- _What the task requires_:
The required answer is each line in the entries below where "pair" occurs.

■ ■ ■ ■ ■

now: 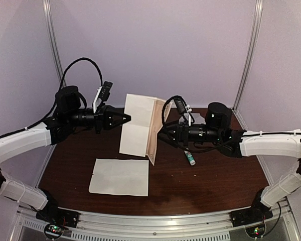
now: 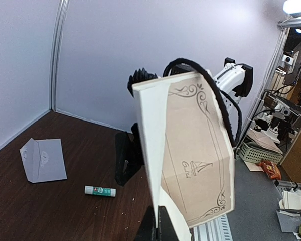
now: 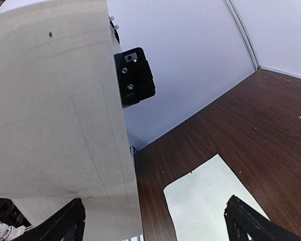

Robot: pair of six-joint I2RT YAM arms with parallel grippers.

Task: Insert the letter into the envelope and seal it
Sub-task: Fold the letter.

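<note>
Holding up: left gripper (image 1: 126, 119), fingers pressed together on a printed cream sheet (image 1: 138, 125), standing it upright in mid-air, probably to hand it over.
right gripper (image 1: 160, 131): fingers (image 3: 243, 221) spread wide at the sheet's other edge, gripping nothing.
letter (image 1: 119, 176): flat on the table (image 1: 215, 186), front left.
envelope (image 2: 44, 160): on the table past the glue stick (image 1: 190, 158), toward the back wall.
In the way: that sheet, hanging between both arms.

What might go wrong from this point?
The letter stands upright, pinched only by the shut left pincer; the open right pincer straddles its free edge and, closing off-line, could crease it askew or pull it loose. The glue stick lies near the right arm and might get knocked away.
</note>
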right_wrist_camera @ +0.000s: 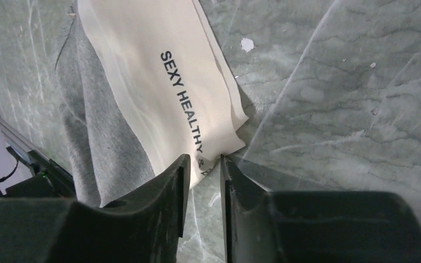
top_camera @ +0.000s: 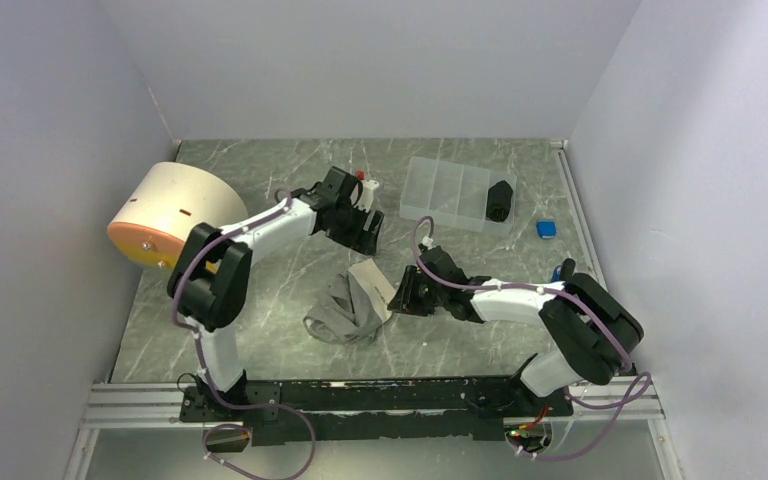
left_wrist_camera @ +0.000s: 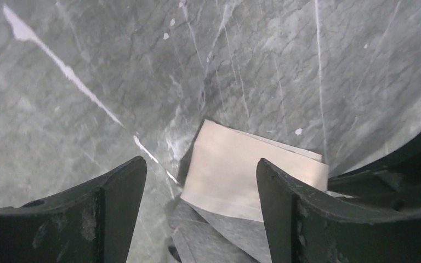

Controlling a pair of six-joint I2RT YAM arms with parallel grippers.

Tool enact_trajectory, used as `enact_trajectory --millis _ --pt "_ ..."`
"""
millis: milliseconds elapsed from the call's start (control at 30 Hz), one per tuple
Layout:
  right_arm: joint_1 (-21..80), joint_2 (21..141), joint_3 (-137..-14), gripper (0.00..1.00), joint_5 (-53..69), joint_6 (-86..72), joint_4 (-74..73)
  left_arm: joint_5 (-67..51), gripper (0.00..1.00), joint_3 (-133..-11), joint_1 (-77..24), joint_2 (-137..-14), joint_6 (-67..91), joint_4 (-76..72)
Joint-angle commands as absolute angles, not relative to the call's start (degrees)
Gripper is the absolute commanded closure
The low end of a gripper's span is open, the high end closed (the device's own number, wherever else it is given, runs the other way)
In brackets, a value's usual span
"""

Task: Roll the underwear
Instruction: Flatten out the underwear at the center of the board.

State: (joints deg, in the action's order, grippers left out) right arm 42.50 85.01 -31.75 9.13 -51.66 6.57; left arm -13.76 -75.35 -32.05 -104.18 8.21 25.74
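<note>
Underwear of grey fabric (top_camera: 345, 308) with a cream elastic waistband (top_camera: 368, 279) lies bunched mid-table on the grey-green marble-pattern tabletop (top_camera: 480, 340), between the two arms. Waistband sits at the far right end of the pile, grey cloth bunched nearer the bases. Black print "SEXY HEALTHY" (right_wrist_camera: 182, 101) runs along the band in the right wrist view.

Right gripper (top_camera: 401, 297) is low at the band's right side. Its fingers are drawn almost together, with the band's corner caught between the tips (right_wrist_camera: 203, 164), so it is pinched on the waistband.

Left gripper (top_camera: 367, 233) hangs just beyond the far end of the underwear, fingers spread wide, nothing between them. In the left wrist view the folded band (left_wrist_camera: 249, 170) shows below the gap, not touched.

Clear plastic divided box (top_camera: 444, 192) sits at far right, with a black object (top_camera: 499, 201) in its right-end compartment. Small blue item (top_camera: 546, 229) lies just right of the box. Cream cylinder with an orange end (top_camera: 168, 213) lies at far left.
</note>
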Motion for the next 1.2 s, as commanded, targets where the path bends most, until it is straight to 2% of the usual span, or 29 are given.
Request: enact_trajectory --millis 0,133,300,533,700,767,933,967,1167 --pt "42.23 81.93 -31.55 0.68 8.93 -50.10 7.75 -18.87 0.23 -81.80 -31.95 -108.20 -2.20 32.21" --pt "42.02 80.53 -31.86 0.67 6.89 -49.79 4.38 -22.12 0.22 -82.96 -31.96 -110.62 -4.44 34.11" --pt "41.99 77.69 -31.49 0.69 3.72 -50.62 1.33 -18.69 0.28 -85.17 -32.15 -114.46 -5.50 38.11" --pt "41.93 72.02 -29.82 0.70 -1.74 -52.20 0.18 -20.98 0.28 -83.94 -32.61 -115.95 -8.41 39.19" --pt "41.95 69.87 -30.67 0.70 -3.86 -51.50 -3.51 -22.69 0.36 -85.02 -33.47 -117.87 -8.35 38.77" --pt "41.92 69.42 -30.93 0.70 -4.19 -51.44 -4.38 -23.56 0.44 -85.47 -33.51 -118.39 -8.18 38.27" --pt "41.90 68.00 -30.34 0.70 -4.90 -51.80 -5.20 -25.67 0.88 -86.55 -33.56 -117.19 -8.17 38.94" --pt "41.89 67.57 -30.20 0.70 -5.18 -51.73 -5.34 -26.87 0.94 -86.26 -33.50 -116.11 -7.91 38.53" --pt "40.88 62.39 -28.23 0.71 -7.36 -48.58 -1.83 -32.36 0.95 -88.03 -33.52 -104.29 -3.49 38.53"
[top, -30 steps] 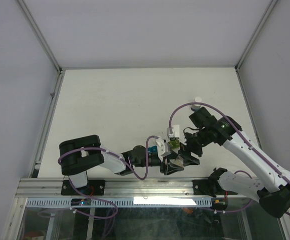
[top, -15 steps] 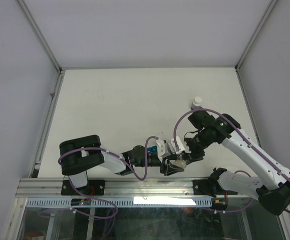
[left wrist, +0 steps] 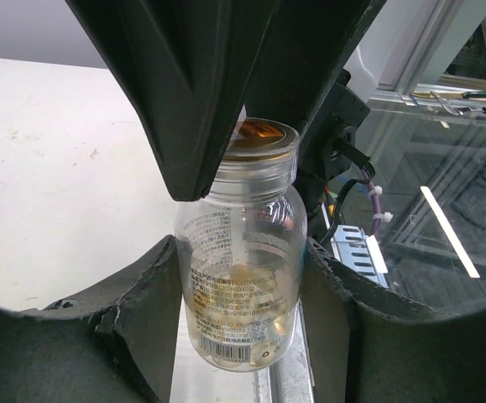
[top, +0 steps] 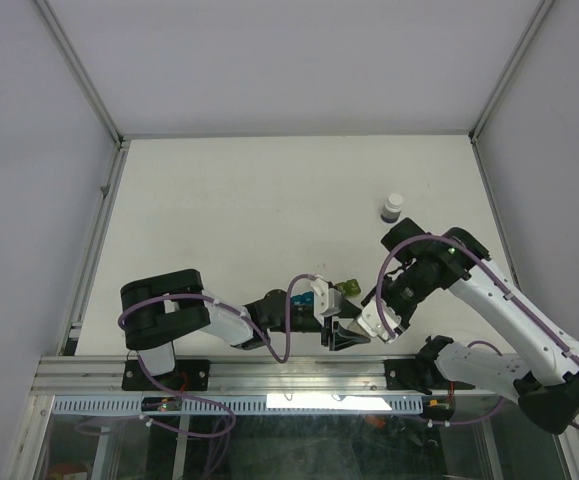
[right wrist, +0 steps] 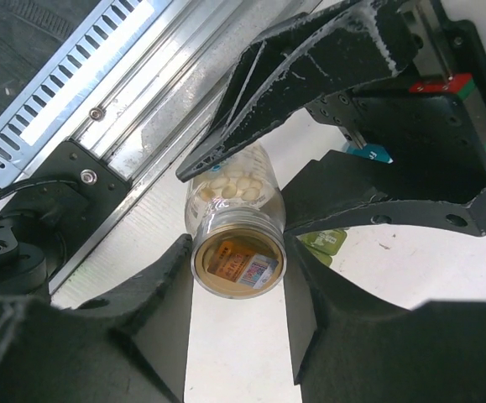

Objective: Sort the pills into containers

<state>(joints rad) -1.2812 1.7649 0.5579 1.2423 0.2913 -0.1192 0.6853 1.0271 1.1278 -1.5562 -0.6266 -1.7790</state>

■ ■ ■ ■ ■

- _Answer area_:
Robot: pair of six-joint I2RT YAM arms with parallel grippers.
Controlling a pair of six-joint I2RT YAM arms with parallel grippers.

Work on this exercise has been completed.